Formato: Online Artículo Texto
Lenguaje:English
Publicado: Elsevier 2020
Materias:
Original Research
Acceso en línea:https://www.ncbi.nlm.nih.gov/pmc/articles/PMC8352324/
https://www.ncbi.nlm.nih.gov/pubmed/34396292
http://dx.doi.org/10.1016/j.jaccao.2020.11.001
Descripción
Sumario:BACKGROUND: There is evidence that metabolic disease burden in lymphoma influences patient outcome. However, the impact of disease severity on the cardiovascular system is unknown. OBJECTIVES: The aim of this study was to examine whether lymphoma is associated with arterial inflammation by investigating the relationship between disease metabolic burden and arterial fluorodeoxyglucose (FDG) uptake. METHODS: Sixty-two chemotherapy-naïve patients with active Hodgkin’s or non-Hodgkin’s lymphoma were matched (2:1) to individual control groups of lymphoma patients previously treated and free of active disease. All groups underwent (18)F-FDG position emission tomography–computed tomography imaging. Disease severity was quantified by metabolic tumor volume (MTV) and total lesion glycolysis corresponding to standardized uptake values (SUVs) ≥41% or ≥2.5 of the maximum SUV within lymphoma regions, and aortic FDG uptake was quantified through the target-to-background ratio (TBR). Inflammatory and disease severity biomarkers were also measured. RESULTS: MTV and total lesion glycolysis measurements were significantly correlated with inflammatory and disease biomarkers.
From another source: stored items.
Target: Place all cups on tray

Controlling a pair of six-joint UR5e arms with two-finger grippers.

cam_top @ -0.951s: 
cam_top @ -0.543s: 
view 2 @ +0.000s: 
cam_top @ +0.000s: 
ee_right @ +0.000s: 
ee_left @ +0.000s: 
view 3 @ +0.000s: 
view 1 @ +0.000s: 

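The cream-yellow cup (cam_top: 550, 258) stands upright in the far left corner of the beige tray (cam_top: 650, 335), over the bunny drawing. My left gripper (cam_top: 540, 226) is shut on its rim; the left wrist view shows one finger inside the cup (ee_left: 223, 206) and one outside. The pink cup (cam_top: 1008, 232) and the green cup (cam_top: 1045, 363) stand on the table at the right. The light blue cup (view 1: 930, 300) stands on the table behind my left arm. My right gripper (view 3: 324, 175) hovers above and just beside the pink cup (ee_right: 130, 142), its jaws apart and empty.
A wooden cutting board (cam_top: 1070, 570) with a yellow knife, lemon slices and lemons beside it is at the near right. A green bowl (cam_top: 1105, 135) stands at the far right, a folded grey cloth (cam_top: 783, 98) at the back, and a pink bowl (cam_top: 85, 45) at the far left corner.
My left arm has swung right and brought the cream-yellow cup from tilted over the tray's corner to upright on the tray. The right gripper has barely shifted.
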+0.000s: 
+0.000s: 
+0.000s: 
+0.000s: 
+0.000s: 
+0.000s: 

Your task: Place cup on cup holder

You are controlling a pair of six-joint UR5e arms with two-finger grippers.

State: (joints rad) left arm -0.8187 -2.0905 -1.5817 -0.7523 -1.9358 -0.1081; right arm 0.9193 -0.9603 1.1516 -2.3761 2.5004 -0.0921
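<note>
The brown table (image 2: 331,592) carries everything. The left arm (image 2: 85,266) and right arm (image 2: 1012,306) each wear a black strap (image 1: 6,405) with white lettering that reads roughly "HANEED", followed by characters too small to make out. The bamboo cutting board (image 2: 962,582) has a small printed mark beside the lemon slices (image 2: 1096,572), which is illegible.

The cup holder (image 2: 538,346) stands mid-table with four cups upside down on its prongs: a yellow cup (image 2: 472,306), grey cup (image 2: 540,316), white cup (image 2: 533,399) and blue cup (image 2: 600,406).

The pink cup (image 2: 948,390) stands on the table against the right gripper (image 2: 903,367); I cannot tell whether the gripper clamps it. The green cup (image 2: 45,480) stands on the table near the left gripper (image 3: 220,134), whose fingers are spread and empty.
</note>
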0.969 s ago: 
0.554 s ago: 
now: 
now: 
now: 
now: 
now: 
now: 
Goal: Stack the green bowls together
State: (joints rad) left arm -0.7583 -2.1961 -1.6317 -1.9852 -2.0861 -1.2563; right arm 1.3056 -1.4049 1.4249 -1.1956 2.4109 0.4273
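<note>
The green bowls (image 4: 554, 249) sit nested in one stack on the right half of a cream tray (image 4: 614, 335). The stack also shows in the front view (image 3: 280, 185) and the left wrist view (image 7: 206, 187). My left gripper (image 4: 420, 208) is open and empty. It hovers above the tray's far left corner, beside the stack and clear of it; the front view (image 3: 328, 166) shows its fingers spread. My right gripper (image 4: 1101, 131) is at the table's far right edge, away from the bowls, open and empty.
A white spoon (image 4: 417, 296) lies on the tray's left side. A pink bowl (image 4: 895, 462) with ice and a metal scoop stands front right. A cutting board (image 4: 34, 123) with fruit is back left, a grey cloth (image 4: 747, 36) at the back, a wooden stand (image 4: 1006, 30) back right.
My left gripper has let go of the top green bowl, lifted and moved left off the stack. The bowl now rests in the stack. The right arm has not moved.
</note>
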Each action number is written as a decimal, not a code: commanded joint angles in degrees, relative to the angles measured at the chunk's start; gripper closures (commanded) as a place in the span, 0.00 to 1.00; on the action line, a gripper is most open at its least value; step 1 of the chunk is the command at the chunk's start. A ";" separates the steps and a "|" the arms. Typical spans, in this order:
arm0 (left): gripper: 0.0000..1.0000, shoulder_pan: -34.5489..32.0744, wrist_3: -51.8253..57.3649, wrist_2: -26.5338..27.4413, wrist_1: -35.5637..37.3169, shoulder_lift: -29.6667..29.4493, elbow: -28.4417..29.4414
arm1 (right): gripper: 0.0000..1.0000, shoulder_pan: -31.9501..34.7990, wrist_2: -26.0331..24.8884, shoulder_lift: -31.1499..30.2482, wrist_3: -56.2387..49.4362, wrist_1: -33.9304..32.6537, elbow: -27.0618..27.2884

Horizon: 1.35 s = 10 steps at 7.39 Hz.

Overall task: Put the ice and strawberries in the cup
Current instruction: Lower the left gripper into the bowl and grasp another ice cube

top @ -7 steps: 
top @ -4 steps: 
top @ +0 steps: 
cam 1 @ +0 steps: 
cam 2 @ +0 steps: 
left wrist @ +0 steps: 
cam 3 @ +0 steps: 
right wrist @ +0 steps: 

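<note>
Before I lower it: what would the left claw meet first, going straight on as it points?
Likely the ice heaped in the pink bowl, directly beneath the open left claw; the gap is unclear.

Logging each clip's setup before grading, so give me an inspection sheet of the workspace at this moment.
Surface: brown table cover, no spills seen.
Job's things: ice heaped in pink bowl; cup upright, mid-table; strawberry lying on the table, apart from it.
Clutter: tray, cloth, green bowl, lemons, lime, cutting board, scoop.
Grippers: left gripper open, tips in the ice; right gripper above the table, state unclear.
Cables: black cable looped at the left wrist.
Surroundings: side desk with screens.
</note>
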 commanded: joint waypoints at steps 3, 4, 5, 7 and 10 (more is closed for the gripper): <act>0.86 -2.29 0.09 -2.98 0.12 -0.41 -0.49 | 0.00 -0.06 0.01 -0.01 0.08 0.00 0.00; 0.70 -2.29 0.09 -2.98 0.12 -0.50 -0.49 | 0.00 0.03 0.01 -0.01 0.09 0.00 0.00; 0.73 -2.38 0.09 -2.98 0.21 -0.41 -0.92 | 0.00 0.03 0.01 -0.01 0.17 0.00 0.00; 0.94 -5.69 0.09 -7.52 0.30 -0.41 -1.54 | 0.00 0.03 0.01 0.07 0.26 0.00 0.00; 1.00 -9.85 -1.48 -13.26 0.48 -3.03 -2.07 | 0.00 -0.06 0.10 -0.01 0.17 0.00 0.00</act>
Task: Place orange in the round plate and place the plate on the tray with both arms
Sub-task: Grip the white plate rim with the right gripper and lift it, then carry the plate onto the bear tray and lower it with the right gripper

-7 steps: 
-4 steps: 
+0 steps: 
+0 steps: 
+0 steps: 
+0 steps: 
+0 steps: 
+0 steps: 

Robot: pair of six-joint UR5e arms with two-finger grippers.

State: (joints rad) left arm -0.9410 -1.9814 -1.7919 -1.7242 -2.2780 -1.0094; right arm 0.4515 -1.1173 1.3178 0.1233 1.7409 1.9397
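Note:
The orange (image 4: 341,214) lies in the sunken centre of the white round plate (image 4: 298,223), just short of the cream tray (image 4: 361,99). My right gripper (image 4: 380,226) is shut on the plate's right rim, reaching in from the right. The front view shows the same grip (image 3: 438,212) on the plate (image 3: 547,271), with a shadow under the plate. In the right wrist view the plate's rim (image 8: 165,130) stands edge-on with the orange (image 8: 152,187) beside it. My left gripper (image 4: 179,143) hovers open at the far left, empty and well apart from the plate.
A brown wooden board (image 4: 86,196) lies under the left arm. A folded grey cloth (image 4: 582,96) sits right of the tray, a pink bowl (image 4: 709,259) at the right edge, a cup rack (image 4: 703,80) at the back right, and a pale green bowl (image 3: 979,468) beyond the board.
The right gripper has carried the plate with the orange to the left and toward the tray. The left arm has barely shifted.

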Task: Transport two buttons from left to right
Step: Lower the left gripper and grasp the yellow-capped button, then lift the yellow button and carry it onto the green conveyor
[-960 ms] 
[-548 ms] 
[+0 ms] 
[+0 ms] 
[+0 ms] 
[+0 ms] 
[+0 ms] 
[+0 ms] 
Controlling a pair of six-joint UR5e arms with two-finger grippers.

Aortic TBR was higher in patients with active non-Hodgkin’s lymphoma compared with control subjects (median difference 0.51; 95% confidence interval [CI]: 0.28 to 0.78; p < 0.001). Similarly, patients with active Hodgkin’s lymphoma had higher values of aortic TBR compared with control subjects (median difference 0.31; 95% CI: 0.15 to 0.49; p < 0.001). In addition, aortic TBR was modestly increased in patients with stage III to IV disease compared with those with stage I to II disease (median aortic TBR: 2.23 [interquartile range: 2.01 to 2.54] vs. 2.06 [interquartile range: 1.83 to 2.27; p = 0.050). In multivariable analysis, aortic FDG uptake and MTV(≥2.5) values were independently associated (β = 0.425; 95% CI: 0.189 to 0.662; p = 0.001; R(2) = 0.208), as were aortic FDG uptake and MTV(≥41%) (β = 0.407; 95% CI: 0.167 to 0.649, p = 0.001; R(2) = 0.191). CONCLUSIONS: Aortic wall FDG uptake is related with disease severity indicative of a possible vascular effect of lymphoma. This work highlights a new potential role of molecular imaging in cardio-oncology for evaluating disease severity and its consequences on the vasculature.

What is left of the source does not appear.